Sunday, February 8, 2015

Making Grenades More Interesting To Use

Grenade Painting, Layne Rowe 
Grenades are one of those weapons that are absolutely essential to modern warfare at the scale that we're simulating, yet when modeled realistically they also tend to bring the flow and action of a game to a screeching halt. Which is why 3rd Edition 40K ditched the ability to throw them, and just let them affect a unit's assault abilities and initiative. A shortcut that left a lot of us 2nd Edition players annoyed, but which at least kept the game from getting bogged down by every unit throwing out small blasts each turn.

So the question is: Can we simulate the tactical advantages of grenades more realistically without the downsides of scattering small blasts everywhere? I have some ideas...

Idea 1: We Limit The Number Available

Tokens to use as grenade counters. Easy to place on a card, a stat sheet, or next to a unit.
Grenades would be an upgrade item, or something that you would choose from a mission-specific list before the battle. Or, maybe we make using them dependent on a LD roll. Pass on both dice and you can throw 2, pass one just one die and throw 1.

Idea 2: Movement Affects Their Range

If a unit Holds, and doesn't move, they can throw grenades a full 16 inches. But if they're Advancing, they can only throw them 8". Units running At The Double would be able to throw them 4", or maybe not at all.

Idea 3: They Don't Scatter Or Explode Right Away

This is my most 'out there' idea, but I'm thinking that grenades thrown in one Shooting Phase wouldn't actually roll for scatter and explode until the beginning of the next Shooting Phase. You'd simply place a counter for them, give everyone a chance to react during the movement phase, and then they'd go off. Note that Grenades fired from a launcher would still go off right away.

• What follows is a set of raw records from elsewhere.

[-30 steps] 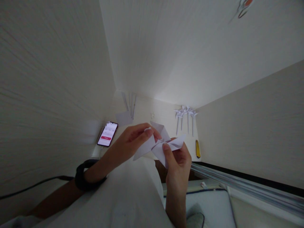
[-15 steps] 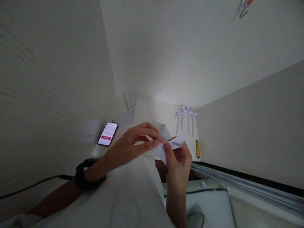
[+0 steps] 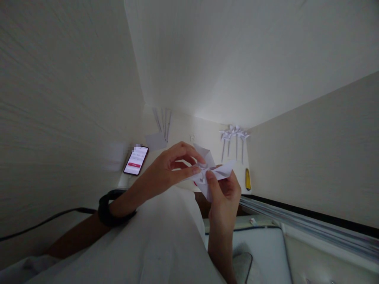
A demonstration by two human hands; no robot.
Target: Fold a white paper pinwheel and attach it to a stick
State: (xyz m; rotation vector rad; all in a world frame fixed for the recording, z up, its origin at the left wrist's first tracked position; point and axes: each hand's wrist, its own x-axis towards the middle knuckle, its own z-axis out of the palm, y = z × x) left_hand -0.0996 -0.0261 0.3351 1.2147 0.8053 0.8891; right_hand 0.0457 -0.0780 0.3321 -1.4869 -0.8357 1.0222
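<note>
A white paper pinwheel [image 3: 224, 171] with folded blades is held in front of me, over the table's near edge. My left hand [image 3: 170, 165] pinches it from the left, thumb and forefinger close to its centre. On the other side my right hand [image 3: 222, 193] grips it, with the thumb pressed near the middle and the other fingers behind the paper. A small red spot shows just below the left thumb; I cannot make out what it is.
Several pinwheels on sticks [image 3: 236, 136] lie at the table's back right, with a yellow cutter [image 3: 248, 179] nearer me. Thin sticks [image 3: 166, 124] and a square paper sheet [image 3: 156, 141] lie back left, beside a lit phone [image 3: 136, 160]. Walls enclose the white table [image 3: 180, 122].
My left fingertips have parted slightly around the pinwheel's centre, so more of its folded middle shows. My view has tilted a little, shifting the table upward.
</note>
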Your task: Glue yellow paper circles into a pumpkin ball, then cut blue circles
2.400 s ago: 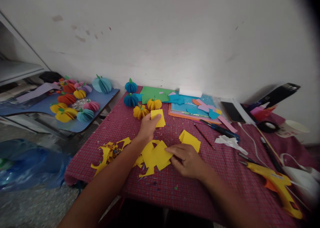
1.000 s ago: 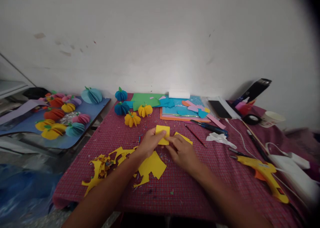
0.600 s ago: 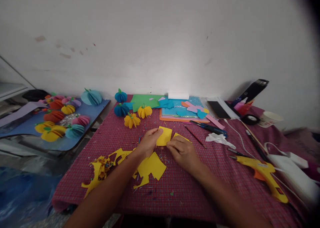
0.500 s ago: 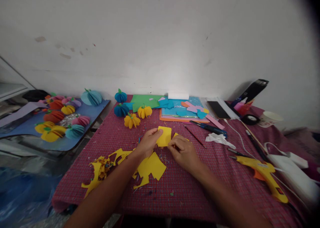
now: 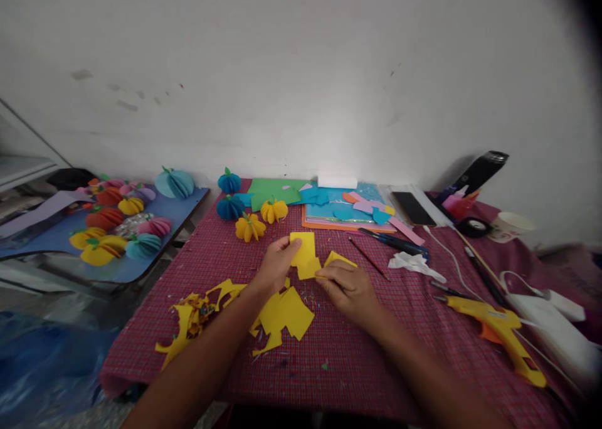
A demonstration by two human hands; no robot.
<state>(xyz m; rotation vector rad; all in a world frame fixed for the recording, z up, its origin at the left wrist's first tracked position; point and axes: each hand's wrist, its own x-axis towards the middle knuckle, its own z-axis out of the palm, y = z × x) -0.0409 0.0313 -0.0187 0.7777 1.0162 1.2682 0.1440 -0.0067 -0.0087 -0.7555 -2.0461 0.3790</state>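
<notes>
Between the hands, the yellow paper has spread: the lower square [image 5: 310, 270] now juts down and right from the upper square [image 5: 303, 246], where a moment ago they lay nearly in line. The left hand [image 5: 276, 263] holds the upper square at its left side, thumb on top, the fingers behind it mostly hidden. The right hand [image 5: 348, 286] has its thumb and forefinger closed on the lower square's right corner, the other fingers curled. Both squares are above the cloth [image 5: 338, 379], partly overlapping. Just beyond the right hand lies more yellow paper [image 5: 342, 259], with the pencil [image 5: 369, 259] near it. Nearer the person are the cut sheet [image 5: 277, 313] and, to its left, the scraps [image 5: 181, 328]. Two yellow pumpkins [image 5: 250, 227] stand behind the left hand; the tissue [image 5: 412, 263] and glue gun [image 5: 498, 319] lie to the right of the right hand
</notes>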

Imagine the above scenario. The green troops are being threatened by a big horde of close-combat bad guys. So they throw two grenades out during the shooting phase. Now the red units have a choice. They can ignore the grenades (the Paladin would be pretty much immune), or they can avoid them and go around the rock instead, giving the green units more time to shoot. Of course nobody yet knows where those grenades will scatter to.


Or how about using a grenade to blind or flush out a unit or heavy weapon that's hiding behind cover?   The heavy weapon can move (reducing its initiative), or it can stay and hope that the grenade scatters to the other side of the sandbags, which would shield them from harm.

Used this way, grenades stop being all about the blast itself, and more about the choices that they force on your enemy. Chances are that maybe 5-7 grenades might be thrown during a battle, but because most players would avoid them, you wouldn't actually have to go through the process of placing templates and rolling armor/kill rolls for most of them. Especially with smoke grenades, which wouldn't actually hurt anyone directly.

As a result, grenades become a movement blocker (or facilitator). Making them a lot more interesting and less tedious than simply being a short-range blast weapon.


How Would They Scatter?


One of the nice things about D10 dice is that they have a built-in arrow that could be used to show the direction of a scatter. The only downside is that rolling a single D10 would give a very linear scatter from 0-9, instead of the curved 2D6 scatter of 40K, where long scatters are exceptional.

We could subtract the firer's BS from the scatter distance, but then we'd have to leave a die or something on each marker so we can remember what to deduct. It would be much faster just to roll a straight scatter, or maybe take the lesser scatter of two D10 dice rolled together.

Thoughts?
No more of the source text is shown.